» EXERCISE INSTRUCTIONS
In the records below, find every line with the word "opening" and copy it.

Stored items from a collection:
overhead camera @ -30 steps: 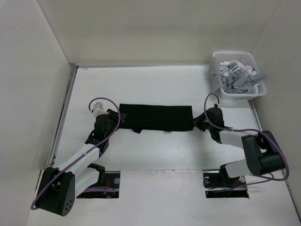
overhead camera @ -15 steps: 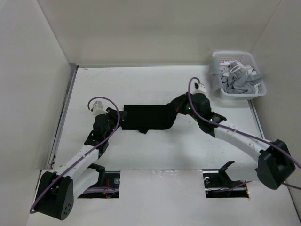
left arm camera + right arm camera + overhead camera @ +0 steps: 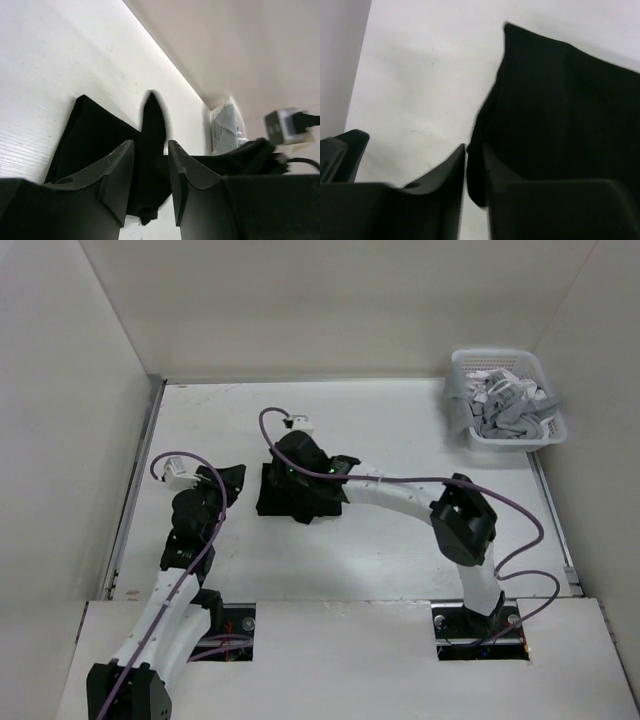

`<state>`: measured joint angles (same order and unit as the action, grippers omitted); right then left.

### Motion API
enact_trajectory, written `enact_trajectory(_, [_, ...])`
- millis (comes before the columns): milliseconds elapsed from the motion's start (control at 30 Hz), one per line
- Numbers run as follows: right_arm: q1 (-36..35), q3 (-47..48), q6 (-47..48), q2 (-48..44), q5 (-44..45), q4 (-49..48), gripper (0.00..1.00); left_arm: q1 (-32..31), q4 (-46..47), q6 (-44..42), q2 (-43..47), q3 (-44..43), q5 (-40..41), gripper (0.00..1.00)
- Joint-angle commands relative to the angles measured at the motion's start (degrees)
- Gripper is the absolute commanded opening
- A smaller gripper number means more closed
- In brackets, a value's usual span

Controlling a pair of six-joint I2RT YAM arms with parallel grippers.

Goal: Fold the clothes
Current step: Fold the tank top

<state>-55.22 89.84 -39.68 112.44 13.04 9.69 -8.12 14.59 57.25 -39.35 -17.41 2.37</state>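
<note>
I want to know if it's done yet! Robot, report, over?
Left gripper open, clear of the black T-shirt. Right gripper on it, cloth edge in its jaws, grip unclear. Basket far off, nothing blocking.

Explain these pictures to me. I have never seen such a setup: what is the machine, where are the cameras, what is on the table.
These are two robot arms, left and right, bolted to a table. The wide picture looks down from above; the other two come from a camera on each wrist, looking along that hand's two fingers. A black T-shirt lies folded into a bundle. The right hand reaches across to it, with a cloth edge between its fingers; whether it grips, I cannot tell. The left hand is open beside the shirt, holding nothing. A white basket of striped clothes stands at the far right.
</note>
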Motion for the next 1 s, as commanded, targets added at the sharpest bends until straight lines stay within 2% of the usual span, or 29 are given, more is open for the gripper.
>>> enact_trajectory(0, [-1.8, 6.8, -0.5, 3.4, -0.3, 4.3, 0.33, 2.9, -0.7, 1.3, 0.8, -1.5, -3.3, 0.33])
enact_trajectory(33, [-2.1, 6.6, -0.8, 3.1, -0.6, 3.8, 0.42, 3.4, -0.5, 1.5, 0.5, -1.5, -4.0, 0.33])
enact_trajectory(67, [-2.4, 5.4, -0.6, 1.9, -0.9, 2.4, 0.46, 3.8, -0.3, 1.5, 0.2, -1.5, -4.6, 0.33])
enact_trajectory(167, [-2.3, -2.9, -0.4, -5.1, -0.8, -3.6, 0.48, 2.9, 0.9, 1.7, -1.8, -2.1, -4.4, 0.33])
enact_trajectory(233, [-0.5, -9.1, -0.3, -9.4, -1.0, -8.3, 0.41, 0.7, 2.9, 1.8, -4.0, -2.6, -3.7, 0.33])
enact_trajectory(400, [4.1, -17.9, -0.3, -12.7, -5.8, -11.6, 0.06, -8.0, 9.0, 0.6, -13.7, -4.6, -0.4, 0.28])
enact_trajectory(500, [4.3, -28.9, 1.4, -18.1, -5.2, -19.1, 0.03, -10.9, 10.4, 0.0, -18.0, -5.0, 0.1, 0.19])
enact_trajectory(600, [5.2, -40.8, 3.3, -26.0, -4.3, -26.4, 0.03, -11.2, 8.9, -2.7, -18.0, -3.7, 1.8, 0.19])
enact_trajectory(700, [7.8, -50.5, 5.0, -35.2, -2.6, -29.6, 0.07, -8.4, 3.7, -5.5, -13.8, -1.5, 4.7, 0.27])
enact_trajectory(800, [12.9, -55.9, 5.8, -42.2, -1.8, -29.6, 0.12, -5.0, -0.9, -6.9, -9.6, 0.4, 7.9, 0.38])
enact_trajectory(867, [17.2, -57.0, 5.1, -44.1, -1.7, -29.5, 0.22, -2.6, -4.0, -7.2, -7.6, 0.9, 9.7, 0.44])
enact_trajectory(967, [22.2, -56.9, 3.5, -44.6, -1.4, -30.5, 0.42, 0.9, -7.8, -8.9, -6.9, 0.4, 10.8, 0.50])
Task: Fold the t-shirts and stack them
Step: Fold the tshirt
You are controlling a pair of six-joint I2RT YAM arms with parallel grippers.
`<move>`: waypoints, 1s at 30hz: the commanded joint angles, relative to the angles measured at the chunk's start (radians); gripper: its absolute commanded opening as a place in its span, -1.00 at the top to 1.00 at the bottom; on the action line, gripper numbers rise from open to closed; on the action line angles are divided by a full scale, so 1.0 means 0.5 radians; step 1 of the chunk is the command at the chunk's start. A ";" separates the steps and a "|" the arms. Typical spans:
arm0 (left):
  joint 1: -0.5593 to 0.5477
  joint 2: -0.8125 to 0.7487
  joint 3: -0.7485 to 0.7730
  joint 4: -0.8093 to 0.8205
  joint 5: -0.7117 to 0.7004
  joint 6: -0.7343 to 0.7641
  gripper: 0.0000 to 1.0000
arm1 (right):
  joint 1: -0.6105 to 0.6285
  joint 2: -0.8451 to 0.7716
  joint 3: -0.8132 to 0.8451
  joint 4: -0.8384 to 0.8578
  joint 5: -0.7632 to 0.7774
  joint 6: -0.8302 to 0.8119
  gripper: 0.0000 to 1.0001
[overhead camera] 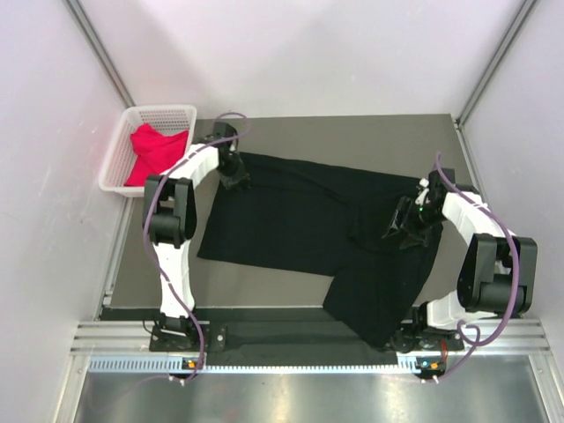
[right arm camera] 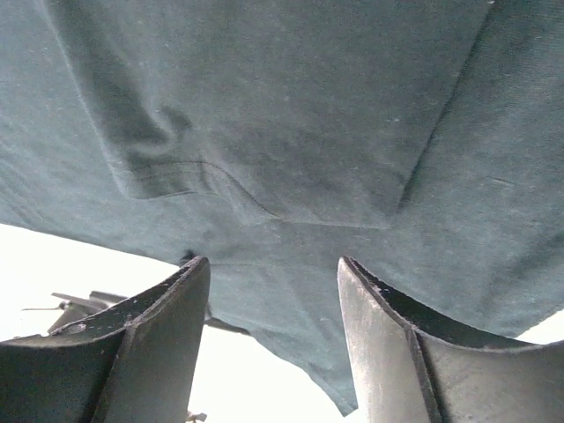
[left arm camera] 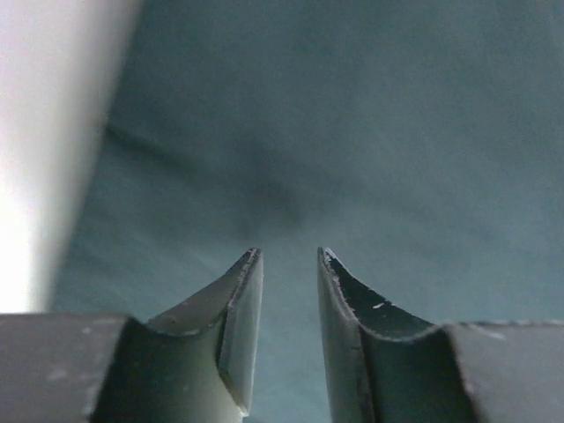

» WRITTEN SOLUTION
- Gripper is the absolute commanded opening
`<move>`: waypoints, 1s at 30hz: the commanded joint angles, relative to the angles measured at the chunk's start (radians); gripper: its absolute commanded opening as a place in its span, -1.00 at the top to 1.00 at the bottom; on the action line, gripper numbers rise from open to closed; on the action line angles are divided by a full scale, so 1.0 means 0.5 radians; step 1 of the chunk is the command at the chunk's start. A ";" separates the steps and a "|" the arms. Typical spans:

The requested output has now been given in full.